# [DIRECTIONS]
Send back all of the records, each one exactly as written.

# [Entries taken from a collection]
--
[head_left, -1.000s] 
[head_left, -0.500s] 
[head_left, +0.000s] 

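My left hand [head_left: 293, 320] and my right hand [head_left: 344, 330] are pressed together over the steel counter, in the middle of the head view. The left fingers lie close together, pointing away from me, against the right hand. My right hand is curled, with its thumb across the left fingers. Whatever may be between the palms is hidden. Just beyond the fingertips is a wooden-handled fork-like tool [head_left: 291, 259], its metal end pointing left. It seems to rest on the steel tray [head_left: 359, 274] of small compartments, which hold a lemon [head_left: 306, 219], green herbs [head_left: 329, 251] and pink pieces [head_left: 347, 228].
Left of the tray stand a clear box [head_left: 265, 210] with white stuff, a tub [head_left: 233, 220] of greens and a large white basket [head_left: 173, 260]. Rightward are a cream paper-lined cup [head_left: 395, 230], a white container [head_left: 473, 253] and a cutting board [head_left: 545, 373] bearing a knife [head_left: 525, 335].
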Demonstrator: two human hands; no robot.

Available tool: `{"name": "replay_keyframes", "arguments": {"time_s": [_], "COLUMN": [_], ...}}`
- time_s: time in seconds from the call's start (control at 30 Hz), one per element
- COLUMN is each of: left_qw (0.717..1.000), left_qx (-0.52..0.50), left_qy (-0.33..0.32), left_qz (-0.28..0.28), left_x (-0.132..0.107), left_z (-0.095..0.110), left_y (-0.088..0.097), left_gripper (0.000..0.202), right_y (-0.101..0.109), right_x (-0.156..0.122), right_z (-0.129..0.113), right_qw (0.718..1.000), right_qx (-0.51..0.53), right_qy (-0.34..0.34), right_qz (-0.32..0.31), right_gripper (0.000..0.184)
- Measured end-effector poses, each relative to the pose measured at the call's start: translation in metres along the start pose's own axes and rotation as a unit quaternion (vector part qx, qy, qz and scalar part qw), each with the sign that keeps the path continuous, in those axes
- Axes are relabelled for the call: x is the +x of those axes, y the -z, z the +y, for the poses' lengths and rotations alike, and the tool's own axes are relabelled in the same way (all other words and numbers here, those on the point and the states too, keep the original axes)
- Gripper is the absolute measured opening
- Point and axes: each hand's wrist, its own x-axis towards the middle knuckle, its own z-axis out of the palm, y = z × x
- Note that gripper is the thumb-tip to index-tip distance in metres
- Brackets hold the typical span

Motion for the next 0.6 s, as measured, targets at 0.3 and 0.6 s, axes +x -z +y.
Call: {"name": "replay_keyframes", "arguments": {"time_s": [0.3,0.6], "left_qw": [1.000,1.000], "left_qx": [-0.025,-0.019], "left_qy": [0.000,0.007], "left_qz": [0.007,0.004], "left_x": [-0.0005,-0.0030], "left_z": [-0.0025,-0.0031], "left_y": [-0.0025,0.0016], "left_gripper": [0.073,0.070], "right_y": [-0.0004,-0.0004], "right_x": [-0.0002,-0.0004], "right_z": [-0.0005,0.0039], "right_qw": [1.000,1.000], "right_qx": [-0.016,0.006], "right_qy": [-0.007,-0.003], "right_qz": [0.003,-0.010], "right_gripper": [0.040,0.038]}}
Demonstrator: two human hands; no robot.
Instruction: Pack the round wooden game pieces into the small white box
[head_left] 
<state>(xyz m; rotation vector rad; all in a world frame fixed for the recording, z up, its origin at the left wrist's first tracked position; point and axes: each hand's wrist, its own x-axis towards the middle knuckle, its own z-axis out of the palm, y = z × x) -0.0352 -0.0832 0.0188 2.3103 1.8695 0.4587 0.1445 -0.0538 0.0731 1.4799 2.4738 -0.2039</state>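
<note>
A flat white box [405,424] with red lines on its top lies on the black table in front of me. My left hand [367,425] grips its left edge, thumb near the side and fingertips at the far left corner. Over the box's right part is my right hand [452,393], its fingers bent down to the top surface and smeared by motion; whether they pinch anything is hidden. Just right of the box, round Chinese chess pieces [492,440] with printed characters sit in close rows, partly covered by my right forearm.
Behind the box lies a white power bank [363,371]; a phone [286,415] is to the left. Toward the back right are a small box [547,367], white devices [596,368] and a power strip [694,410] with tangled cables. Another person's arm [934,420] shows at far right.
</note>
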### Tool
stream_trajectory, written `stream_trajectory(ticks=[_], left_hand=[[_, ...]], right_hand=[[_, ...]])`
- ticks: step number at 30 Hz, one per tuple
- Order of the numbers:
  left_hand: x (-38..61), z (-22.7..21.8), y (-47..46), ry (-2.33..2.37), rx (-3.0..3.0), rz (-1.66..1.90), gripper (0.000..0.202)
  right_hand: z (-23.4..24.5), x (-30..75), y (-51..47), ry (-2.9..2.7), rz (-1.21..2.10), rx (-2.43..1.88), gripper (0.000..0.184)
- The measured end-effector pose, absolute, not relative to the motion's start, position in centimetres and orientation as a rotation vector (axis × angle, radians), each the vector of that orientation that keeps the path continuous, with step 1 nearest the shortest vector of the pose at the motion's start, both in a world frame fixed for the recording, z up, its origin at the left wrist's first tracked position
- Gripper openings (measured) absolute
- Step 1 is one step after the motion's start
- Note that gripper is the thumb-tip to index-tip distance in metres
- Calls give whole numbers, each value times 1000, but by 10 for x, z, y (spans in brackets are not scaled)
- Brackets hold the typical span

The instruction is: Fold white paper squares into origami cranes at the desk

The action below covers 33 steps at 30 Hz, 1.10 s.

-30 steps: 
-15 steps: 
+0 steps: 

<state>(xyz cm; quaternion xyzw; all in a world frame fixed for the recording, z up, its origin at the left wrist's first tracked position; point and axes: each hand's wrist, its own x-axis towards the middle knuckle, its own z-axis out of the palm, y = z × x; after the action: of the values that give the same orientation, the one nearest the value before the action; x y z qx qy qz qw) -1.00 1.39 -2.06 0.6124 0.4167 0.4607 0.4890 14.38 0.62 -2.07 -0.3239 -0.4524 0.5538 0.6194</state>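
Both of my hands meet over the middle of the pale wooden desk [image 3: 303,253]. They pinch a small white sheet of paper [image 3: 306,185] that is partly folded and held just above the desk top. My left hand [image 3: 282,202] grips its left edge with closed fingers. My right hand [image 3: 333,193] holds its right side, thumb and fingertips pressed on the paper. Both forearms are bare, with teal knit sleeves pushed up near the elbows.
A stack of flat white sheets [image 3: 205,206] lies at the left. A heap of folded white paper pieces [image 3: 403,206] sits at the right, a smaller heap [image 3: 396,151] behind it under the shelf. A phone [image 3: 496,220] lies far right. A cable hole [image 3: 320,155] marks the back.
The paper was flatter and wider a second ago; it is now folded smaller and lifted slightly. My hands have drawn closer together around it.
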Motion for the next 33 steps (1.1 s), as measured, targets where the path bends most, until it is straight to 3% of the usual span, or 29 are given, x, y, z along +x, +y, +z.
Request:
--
# [RESULT OF THIS EXERCISE]
[head_left, -1.000s] 
[head_left, -0.500s] 
[head_left, +0.000s] 

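My left hand [head_left: 293, 320] and my right hand [head_left: 344, 330] are pressed together over the steel counter, in the middle of the head view. The left fingers lie close together, pointing away from me, against the right hand. My right hand is curled, with its thumb across the left fingers. Whatever may be between the palms is hidden. Just beyond the fingertips is a wooden-handled fork-like tool [head_left: 291, 259], its metal end pointing left. It seems to rest on the steel tray [head_left: 359, 274] of small compartments, which hold a lemon [head_left: 306, 219], green herbs [head_left: 329, 251] and pink pieces [head_left: 347, 228].
Left of the tray stand a clear box [head_left: 265, 210] with white stuff, a tub [head_left: 233, 220] of greens and a large white basket [head_left: 173, 260]. Rightward are a cream paper-lined cup [head_left: 395, 230], a white container [head_left: 473, 253] and a cutting board [head_left: 545, 373] bearing a knife [head_left: 525, 335].
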Demonstrator: two human hands; no robot.

Available tool: `{"name": "replay_keyframes", "arguments": {"time_s": [_], "COLUMN": [_], ...}}`
- time_s: time in seconds from the call's start (control at 30 Hz), one per element
- COLUMN is each of: left_qw (0.717..1.000), left_qx (-0.52..0.50), left_qy (-0.33..0.32), left_qz (-0.28..0.28), left_x (-0.132..0.107), left_z (-0.095..0.110), left_y (-0.088..0.097), left_gripper (0.000..0.202), right_y (-0.101..0.109), right_x (-0.156..0.122), right_z (-0.129..0.113), right_qw (0.718..1.000), right_qx (-0.51..0.53), right_qy (-0.34..0.34), right_qz (-0.32..0.31), right_gripper (0.000..0.184)
- Measured end-effector poses, each relative to the pose measured at the call's start: translation in metres along the start pose's own axes and rotation as a unit quaternion (vector part qx, qy, qz and scalar part qw), each with the sign that keeps the path continuous, in those axes
- Axes are relabelled for the call: x is the +x of those axes, y the -z, z the +y, for the poses' lengths and rotations alike, and the tool's own axes are relabelled in the same way (all other words and numbers here, those on the point and the states too, keep the original axes)
- Gripper is the absolute measured opening
- Point and axes: each hand's wrist, its own x-axis towards the middle knuckle, its own z-axis out of the palm, y = z × x
- Note that gripper is the thumb-tip to index-tip distance in metres
- Brackets hold the typical span

Motion for the next 0.6 s, as measured, targets at 0.3 and 0.6 s, axes +x -z +y.
Call: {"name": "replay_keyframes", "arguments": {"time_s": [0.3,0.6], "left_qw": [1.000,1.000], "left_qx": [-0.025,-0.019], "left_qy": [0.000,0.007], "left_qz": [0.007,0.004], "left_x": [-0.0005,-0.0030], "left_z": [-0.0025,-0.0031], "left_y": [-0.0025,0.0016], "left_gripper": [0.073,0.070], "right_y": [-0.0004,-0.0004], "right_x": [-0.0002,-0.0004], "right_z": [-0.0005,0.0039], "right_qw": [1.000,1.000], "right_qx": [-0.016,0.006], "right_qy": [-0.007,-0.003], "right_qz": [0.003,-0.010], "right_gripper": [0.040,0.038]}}
Demonstrator: two human hands; no robot.
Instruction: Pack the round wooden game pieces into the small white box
[head_left] 
<state>(xyz m; rotation vector rad; all in a world frame fixed for the recording, z up, its origin at the left wrist's first tracked position; point and axes: each hand's wrist, its own x-axis towards the middle knuckle, its own z-axis out of the palm, y = z × x) -0.0352 -0.0832 0.0188 2.3103 1.8695 0.4587 0.1445 -0.0538 0.0731 1.4799 2.4738 -0.2039</state>
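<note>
A flat white box [405,424] with red lines on its top lies on the black table in front of me. My left hand [367,425] grips its left edge, thumb near the side and fingertips at the far left corner. Over the box's right part is my right hand [452,393], its fingers bent down to the top surface and smeared by motion; whether they pinch anything is hidden. Just right of the box, round Chinese chess pieces [492,440] with printed characters sit in close rows, partly covered by my right forearm.
Behind the box lies a white power bank [363,371]; a phone [286,415] is to the left. Toward the back right are a small box [547,367], white devices [596,368] and a power strip [694,410] with tangled cables. Another person's arm [934,420] shows at far right.
</note>
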### Tool
stream_trajectory, written `stream_trajectory(ticks=[_], left_hand=[[_, ...]], right_hand=[[_, ...]])`
- ticks: step number at 30 Hz, one per tuple
- Order of the numbers:
  left_hand: x (-38..61), z (-22.7..21.8), y (-47..46), ry (-2.33..2.37), rx (-3.0..3.0), rz (-1.66..1.90), gripper (0.000..0.202)
  right_hand: z (-23.4..24.5), x (-30..75), y (-51..47), ry (-2.9..2.7), rz (-1.21..2.10), rx (-2.43..1.88), gripper (0.000..0.184)
- The measured end-effector pose, absolute, not relative to the motion's start, position in centimetres and orientation as a rotation vector (axis × angle, radians), each the vector of that orientation that keeps the path continuous, with step 1 nearest the shortest vector of the pose at the motion's start, both in a world frame fixed for the recording, z up, its origin at the left wrist's first tracked position
- Gripper openings (measured) absolute
- Step 1 is one step after the motion's start
- Note that gripper is the thumb-tip to index-tip distance in metres
- Calls give whole numbers, each value times 1000, but by 10 for x, z, y (spans in brackets are not scaled)
- Brackets hold the typical span

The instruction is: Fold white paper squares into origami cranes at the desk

The action below covers 33 steps at 30 Hz, 1.10 s.

-30 steps: 
-15 steps: 
+0 steps: 

<state>(xyz cm; quaternion xyzw; all in a world frame fixed for the recording, z up, its origin at the left wrist's first tracked position; point and axes: each hand's wrist, its own x-axis towards the middle knuckle, its own z-axis out of the palm, y = z × x; after the action: of the values that give the same orientation, the one nearest the value before the action; x y z qx qy qz qw) -1.00 1.39 -2.06 0.6124 0.4167 0.4607 0.4890 14.38 0.62 -2.07 -0.3239 -0.4524 0.5538 0.6194</state>
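Both of my hands meet over the middle of the pale wooden desk [image 3: 303,253]. They pinch a small white sheet of paper [image 3: 306,185] that is partly folded and held just above the desk top. My left hand [image 3: 282,202] grips its left edge with closed fingers. My right hand [image 3: 333,193] holds its right side, thumb and fingertips pressed on the paper. Both forearms are bare, with teal knit sleeves pushed up near the elbows.
A stack of flat white sheets [image 3: 205,206] lies at the left. A heap of folded white paper pieces [image 3: 403,206] sits at the right, a smaller heap [image 3: 396,151] behind it under the shelf. A phone [image 3: 496,220] lies far right. A cable hole [image 3: 320,155] marks the back.
The paper was flatter and wider a second ago; it is now folded smaller and lifted slightly. My hands have drawn closer together around it.
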Motion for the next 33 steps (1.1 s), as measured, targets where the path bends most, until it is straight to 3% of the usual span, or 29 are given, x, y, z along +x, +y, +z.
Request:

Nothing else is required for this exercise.